**REQUIREMENT**
Which lines run from the line with "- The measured" through the line with "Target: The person" in the entries below? Print them exactly, both ends included, and nothing more.

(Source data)
=== Begin Enclosure ===
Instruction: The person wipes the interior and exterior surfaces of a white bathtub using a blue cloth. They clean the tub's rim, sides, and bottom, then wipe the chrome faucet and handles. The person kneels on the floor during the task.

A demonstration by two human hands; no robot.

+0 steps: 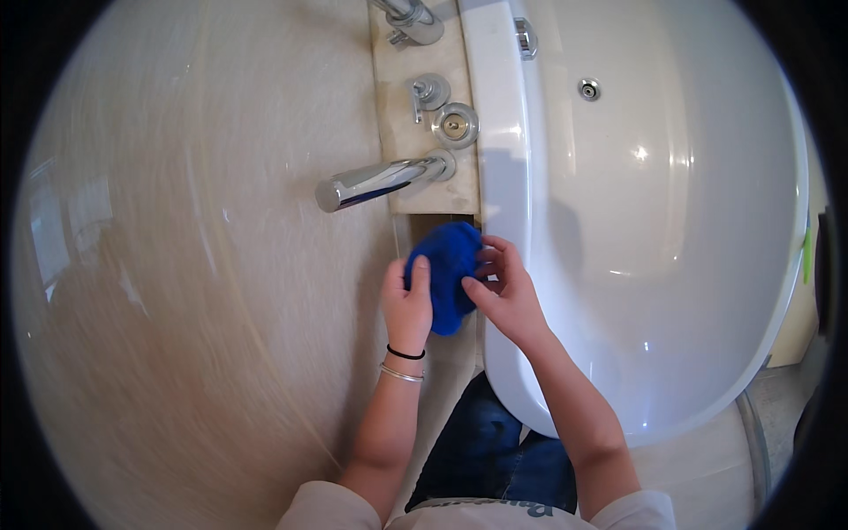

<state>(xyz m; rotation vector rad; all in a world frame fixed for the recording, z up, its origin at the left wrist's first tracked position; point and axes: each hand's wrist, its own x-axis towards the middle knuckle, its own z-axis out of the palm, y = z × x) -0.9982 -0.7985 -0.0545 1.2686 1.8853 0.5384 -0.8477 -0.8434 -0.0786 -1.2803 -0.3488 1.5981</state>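
Note:
A bunched blue cloth [445, 278] is held up in front of me, beside the rim of a white bathtub [507, 199]. My left hand [409, 298] grips its left side, with the thumb on top and the fingers hidden behind. On the right side, my right hand [503, 291] has its thumb and fingertips at the cloth's edge. The motion blur leaves it unclear how firmly those fingers pinch it. Just beyond the cloth, a chrome spout [384, 182] sticks out to the left from a stone ledge [430, 195].
Farther along the ledge are a chrome lever handle [430, 93], a round chrome fitting [455, 126] and another chrome fixture [417, 23]. A drain [589, 89] and an overflow fitting [526, 38] show inside the tub. A glossy tiled wall [232, 265] rises close on my left.

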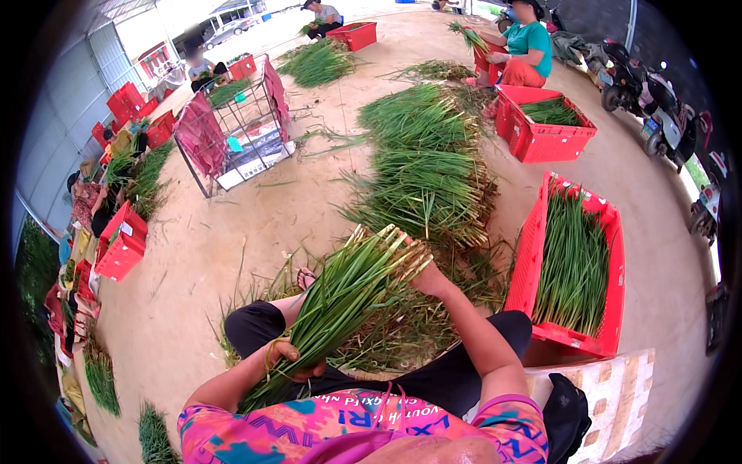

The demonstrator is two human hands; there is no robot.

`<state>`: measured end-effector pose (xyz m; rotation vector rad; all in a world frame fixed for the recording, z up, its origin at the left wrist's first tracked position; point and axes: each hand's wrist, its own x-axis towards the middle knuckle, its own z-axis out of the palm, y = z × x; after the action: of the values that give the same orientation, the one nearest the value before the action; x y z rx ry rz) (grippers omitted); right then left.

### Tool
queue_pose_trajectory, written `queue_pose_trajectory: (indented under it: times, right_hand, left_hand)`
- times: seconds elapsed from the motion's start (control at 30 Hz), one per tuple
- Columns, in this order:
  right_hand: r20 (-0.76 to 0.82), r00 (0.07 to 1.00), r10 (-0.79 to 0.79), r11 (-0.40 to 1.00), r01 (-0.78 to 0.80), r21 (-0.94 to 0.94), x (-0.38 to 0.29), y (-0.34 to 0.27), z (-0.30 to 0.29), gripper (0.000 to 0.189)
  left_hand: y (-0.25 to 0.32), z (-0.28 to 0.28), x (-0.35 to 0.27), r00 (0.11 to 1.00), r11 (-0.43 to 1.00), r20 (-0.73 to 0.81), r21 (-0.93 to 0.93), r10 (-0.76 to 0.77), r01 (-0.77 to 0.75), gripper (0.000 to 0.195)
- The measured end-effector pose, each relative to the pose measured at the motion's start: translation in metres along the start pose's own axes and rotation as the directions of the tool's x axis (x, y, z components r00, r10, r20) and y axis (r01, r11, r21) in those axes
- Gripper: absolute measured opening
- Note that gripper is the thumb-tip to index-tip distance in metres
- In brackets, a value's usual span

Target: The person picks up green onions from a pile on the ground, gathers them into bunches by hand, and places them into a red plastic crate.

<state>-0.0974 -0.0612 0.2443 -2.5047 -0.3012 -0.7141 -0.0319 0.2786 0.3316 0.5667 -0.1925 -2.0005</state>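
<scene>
A thick bundle of long green chives (pixel 342 296) lies slantwise in front of my chest, pale root ends up and to the right. My left hand (pixel 287 356) is closed around its leafy lower part, with the leaf tips running down past my forearm. At the pale stem ends, my right hand (pixel 428 278) grips the bundle from the right, its fingers partly hidden by the stalks. Loose leaves and trimmings (pixel 394 342) cover the floor between my knees. Just beyond the bundle, a large heap of chives (pixel 426 185) is spread on the ground.
A red plastic crate (pixel 615 290) filled with upright chives stands at my right, near a patterned board (pixel 620 394). Ahead are a metal-framed cart (pixel 249 139), another red crate (pixel 548 151) and a seated co-worker (pixel 527 46). Scooters (pixel 661 110) line the right side.
</scene>
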Motion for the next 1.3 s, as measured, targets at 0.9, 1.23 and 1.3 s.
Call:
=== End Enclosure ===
**TASK OUTPUT**
- The measured end-effector pose, each relative to the pose measured at the motion's start: translation in metres along the start pose's own axes and rotation as the directions of the tool's x axis (x, y, z components r00, r10, r20) and y axis (r01, r11, r21) in those axes
- Gripper: absolute measured opening
- Note that gripper is the thumb-tip to index-tip distance in metres
- In brackets, a value's usual span

Target: The person picks up green onions from a pile on the ground, gathers them into bunches by hand, and places them into a red plastic crate.

For this exercise, the answer is now complete.